▸ Exercise brief:
Your job is to retype the whole listing exactly.

Start of Dataset section

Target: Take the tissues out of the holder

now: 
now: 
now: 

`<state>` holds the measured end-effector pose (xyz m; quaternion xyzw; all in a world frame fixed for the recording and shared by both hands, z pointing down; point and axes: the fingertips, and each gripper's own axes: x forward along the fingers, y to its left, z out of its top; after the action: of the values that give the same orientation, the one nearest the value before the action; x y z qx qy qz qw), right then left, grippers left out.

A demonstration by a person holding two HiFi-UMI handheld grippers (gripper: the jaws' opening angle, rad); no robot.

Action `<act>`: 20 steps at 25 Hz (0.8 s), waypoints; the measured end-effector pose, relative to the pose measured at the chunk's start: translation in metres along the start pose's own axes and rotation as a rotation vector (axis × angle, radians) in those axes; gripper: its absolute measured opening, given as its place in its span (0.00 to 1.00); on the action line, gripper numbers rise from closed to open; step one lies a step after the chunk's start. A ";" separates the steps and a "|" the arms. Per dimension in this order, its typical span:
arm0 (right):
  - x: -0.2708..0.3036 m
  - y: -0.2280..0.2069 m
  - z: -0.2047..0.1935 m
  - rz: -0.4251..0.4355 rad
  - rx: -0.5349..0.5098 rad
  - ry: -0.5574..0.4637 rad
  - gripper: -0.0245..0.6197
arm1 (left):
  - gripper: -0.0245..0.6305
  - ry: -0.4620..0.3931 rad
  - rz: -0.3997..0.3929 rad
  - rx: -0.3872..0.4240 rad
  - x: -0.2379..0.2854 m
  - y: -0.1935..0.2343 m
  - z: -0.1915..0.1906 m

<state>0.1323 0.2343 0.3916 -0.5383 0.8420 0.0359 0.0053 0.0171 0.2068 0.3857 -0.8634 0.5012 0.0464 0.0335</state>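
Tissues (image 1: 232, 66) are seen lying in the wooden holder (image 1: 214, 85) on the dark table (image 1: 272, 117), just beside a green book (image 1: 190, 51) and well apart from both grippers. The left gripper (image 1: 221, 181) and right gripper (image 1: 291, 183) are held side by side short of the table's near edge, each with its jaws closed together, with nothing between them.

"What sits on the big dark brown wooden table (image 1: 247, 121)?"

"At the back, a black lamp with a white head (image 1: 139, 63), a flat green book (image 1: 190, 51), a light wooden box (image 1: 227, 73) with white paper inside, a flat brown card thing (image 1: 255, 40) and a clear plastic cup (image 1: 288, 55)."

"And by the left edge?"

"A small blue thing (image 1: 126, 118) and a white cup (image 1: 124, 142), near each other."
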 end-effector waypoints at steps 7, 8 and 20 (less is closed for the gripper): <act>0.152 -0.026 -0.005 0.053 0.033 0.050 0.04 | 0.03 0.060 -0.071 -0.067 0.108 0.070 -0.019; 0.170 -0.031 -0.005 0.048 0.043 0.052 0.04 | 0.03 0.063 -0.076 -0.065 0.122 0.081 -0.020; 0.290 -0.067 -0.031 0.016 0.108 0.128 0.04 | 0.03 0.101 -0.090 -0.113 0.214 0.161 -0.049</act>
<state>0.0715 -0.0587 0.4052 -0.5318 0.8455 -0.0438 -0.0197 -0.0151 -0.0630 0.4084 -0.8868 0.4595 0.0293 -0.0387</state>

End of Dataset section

▸ Response area:
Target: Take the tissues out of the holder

now: 
now: 
now: 

`<state>` holds the measured end-effector pose (xyz m; quaternion xyzw; all in a world frame fixed for the recording and shared by both hands, z pointing down; point and axes: the fingertips, and each gripper's own axes: x forward along the fingers, y to its left, z out of its top; after the action: of the values that give the same orientation, the one nearest the value before the action; x y z qx qy qz qw), right then left, grippers left out.

A demonstration by a person holding two HiFi-UMI handheld grippers (gripper: the jaws' opening angle, rad); no robot.

Action `<act>`: 20 steps at 25 Hz (0.8 s), waypoints; the measured end-effector pose, relative to the pose measured at the chunk's start: translation in metres along the start pose's own axes and rotation as a rotation vector (axis × angle, radians) in those axes; gripper: its absolute measured opening, given as its place in its span (0.00 to 1.00); on the action line, gripper numbers rise from closed to open; step one lies a step after the chunk's start. A ";" separates the steps and a "|" the arms. Per dimension in this order, its typical span:
arm0 (right):
  - x: -0.2708..0.3036 m
  - y: -0.2280..0.2069 m
  - z: -0.2047..0.1935 m
  - rz: -0.4251..0.4355 rad
  - rx: -0.5349..0.5098 rad
  - ry: -0.5574..0.4637 rad
  - gripper: -0.0245..0.6197
arm1 (left):
  - gripper: -0.0245..0.6305
  - ry: -0.4620..0.3931 rad
  - rz: -0.3997..0.3929 rad
  - rx: -0.3872..0.4240 rad
  - x: -0.2379..0.2854 m
  - y: -0.1935..0.2343 m
  - z: -0.1915..0.1906 m

<state>0.1323 0.2343 0.3916 -0.5383 0.8420 0.0359 0.0053 0.0171 0.2068 0.3857 -0.8634 0.5012 0.0464 0.0335</state>
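Tissues (image 1: 232, 66) are seen lying in the wooden holder (image 1: 214, 85) on the dark table (image 1: 272, 117), just beside a green book (image 1: 190, 51) and well apart from both grippers. The left gripper (image 1: 221, 181) and right gripper (image 1: 291, 183) are held side by side short of the table's near edge, each with its jaws closed together, with nothing between them.

"What sits on the big dark brown wooden table (image 1: 247, 121)?"

"At the back, a black lamp with a white head (image 1: 139, 63), a flat green book (image 1: 190, 51), a light wooden box (image 1: 227, 73) with white paper inside, a flat brown card thing (image 1: 255, 40) and a clear plastic cup (image 1: 288, 55)."

"And by the left edge?"

"A small blue thing (image 1: 126, 118) and a white cup (image 1: 124, 142), near each other."
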 end-effector waypoints at steps 7, 8 and 20 (less is closed for the gripper): <act>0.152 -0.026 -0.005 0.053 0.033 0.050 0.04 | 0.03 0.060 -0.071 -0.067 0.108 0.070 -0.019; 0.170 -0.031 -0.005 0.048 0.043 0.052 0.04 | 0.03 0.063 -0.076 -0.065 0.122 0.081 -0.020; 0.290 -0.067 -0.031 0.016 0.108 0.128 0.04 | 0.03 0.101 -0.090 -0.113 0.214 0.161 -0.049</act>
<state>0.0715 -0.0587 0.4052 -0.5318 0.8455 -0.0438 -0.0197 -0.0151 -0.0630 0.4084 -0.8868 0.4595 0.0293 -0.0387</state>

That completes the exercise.